> Exercise: From the data below, set down exactly the lines between the one holding "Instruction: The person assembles" and the one holding "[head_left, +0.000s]", inclusive, and no others.

==*==

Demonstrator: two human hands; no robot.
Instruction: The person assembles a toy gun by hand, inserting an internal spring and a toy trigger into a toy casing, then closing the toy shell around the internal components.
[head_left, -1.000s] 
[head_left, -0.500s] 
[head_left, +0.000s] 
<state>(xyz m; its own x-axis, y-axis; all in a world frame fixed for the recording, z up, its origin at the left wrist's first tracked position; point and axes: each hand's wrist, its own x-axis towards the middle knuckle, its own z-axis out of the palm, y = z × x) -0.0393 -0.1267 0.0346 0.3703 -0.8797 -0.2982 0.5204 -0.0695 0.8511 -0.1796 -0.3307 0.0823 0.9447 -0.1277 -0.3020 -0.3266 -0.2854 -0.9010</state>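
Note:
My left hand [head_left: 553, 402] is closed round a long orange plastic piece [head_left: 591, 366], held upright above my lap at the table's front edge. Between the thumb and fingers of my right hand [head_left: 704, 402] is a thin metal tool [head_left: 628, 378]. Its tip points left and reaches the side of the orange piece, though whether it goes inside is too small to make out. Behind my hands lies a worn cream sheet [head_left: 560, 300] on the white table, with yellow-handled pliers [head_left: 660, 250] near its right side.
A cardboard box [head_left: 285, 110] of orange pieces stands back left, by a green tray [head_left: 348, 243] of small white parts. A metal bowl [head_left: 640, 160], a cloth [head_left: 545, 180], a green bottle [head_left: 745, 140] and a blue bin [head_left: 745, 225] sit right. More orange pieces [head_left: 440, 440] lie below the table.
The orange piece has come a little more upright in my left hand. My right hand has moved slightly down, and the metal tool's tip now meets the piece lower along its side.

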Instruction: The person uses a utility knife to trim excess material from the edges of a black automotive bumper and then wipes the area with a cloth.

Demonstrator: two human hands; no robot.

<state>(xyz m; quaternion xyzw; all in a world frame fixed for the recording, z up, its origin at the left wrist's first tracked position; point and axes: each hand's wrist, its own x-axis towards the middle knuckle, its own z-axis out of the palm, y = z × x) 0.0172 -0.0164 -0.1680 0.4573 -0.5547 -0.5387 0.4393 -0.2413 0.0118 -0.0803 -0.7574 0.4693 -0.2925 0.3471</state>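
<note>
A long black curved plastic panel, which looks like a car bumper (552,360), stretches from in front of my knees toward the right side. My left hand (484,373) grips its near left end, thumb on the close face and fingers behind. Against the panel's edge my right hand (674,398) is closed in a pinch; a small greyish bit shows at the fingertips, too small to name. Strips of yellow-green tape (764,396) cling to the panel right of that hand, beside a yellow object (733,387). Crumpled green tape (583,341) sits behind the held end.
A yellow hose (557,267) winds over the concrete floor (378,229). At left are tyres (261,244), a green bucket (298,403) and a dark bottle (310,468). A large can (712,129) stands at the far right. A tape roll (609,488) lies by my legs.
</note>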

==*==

> Response area:
Instruction: The person assembles a toy gun by hand, inserting an internal spring and a toy trigger into a toy casing, then closing the toy shell around the internal components.
[head_left, -1.000s] 
[head_left, -0.500s] 
[head_left, +0.000s] 

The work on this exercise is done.